Closed xristy closed 4 years ago
I should mention that the translation triples are in bdg:trans_core_bo
. So there's a question of how that graph is getting updated on fuseki when a change is pushed in
owl-schema/translations/core_bo.ttl
You have to specify the graph in ontPolicy.rdf (ontGraph property) so it will normaly put this ont data in this graph.
I delete the ontologySchema graph and ran the loading process. However, I still have the triple you mentioned above.
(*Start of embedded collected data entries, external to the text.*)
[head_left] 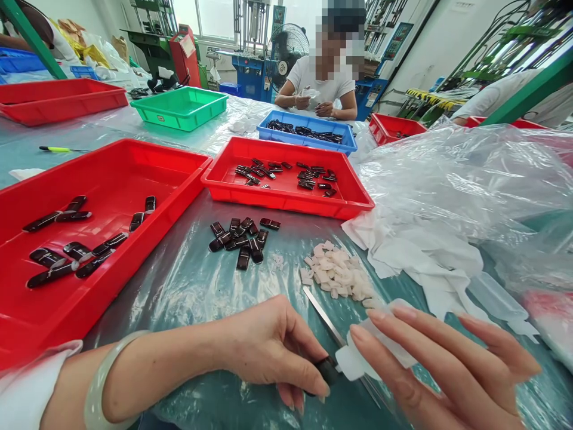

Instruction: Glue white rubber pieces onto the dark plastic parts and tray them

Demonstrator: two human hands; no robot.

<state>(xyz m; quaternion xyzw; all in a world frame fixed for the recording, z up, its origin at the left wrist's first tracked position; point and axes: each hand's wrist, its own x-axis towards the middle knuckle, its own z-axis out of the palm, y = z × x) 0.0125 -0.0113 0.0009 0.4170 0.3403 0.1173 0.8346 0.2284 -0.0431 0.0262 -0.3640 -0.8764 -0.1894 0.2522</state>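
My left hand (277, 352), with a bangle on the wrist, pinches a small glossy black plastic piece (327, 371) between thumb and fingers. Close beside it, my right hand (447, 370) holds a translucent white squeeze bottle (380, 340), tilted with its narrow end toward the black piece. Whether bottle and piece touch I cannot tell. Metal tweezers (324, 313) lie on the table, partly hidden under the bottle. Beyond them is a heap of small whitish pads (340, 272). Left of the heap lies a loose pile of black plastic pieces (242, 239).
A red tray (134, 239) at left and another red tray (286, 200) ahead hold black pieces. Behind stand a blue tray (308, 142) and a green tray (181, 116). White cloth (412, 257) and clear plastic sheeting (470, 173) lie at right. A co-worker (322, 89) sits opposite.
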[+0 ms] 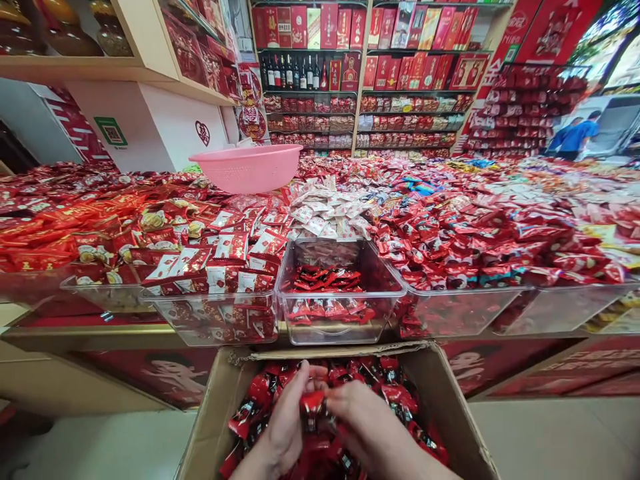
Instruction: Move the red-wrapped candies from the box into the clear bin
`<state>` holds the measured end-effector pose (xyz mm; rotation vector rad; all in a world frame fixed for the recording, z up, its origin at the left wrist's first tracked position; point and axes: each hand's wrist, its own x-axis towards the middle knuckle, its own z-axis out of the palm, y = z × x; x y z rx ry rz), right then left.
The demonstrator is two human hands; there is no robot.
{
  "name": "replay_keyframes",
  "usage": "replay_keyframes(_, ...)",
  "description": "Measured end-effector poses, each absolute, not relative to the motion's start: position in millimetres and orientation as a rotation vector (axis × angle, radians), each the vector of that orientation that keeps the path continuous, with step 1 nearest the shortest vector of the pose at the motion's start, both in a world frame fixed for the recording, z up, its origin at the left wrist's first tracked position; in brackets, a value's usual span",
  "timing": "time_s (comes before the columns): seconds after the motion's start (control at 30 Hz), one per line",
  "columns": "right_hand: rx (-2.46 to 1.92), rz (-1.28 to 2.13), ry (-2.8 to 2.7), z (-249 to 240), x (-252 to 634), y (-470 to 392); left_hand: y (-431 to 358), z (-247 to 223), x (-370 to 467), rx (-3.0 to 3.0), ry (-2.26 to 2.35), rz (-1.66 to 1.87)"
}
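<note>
Shelves (363, 73): red boxes and dark bottles at the back, above rows of small packages.
Counter (125, 339): heaped with mostly red packets (450, 233).
Carton (453, 400): open, below the counter's front edge, full of red-and-black wrapped pieces (400, 397).
Clear bin (345, 335): just beyond the carton, partly filled with red packets.
My left hand (290, 420): over the carton, fingers half spread beside one wrapped piece (313, 402); I cannot tell whether they grip it.
My right hand (367, 420): fingers narrowed on its right edge.
That piece: between my hands.
</note>
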<state>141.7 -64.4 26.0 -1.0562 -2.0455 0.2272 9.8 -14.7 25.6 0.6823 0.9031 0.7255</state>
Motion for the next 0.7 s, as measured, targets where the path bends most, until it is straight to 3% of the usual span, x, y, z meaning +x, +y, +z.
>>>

It must be somewhere in a file loaded by the OntDocManager.
the triple among similar ones is in owl-schema/translations/core_bo.ttl
.
The owl-schema/ont-policy.rdf has:
<OntologySpec>
<!-- local version of the Admin translations vocabulary -->
<publicURI rdf:resource="http://purl.bdrc.io/ontology/translations/CoreBo/"/>
<altURL rdf:resource="owl-schema/translations/core_bo.ttl"/>
<altURL rdf:resource="https://raw.githubusercontent.com/buda-base/owl-schema/master/translations/core_bo.ttl"/>
</OntologySpec>
so I would assume it would be loaded into bdg:ontologySchema
since that is:
<adm:defaultOntGraph rdf:resource="http://purl.bdrc.io/graph/ontologySchema"/>
I do not know how bdg:trans_core_bo
comes from or whether it's needed now or not. @eroux ?
The translation triples are also loaded into bdg:ontologySchema as makes sense from the ont-policy.rdf
So now we know that bdg:trans_core_bo
is not needed and it has been droipped by @MarcAgate from fuseki corerw.
It is sufficient to update repo ontology-translation
and the owl-schema/translations files
@MarcAgate I just pushed commit 27e583 to editor-templates and bdg:PersonLocalShapes
was updated but bdg:PersonShapes
didn't get completely updated.
It looks like the prior version of person.local.shapes.ttl
got merged with the pushed version of person.shapes.ttl
.
The nature of the changes is such that I can't tell what happened w/ person.ui.shapes.ttl
since it is an accumulation of person.shapes.ttl
and person.local.shapes.ttl
which makes it hard to tell whether triples were multiple times from several files.
I also tried:
curl -H "Content-Type: application/json" -X POST "http://purl.bdrc.io/callbacks/github/editor-templates"
but that just gives:
{"timestamp":"2020-06-05T21:40:03.839+0000","status":405,"error":"Method Not Allowed","message":"Request method 'POST' not supported","path":"/callbacks/github/editor-templates"}
I put the full log of the update here below the first part (OntPolicy for uri .... etc ) gives you the relation ship between graphs and files according to ontPolicy.rdf.
The end gives you the update of each graph and its size (dont worry about the "InfModel Size" display, as it is wrong since there is no inference here). Hopefully you'll be able to trace things from that. I don't know about the correct (or expected) imports/merge etc.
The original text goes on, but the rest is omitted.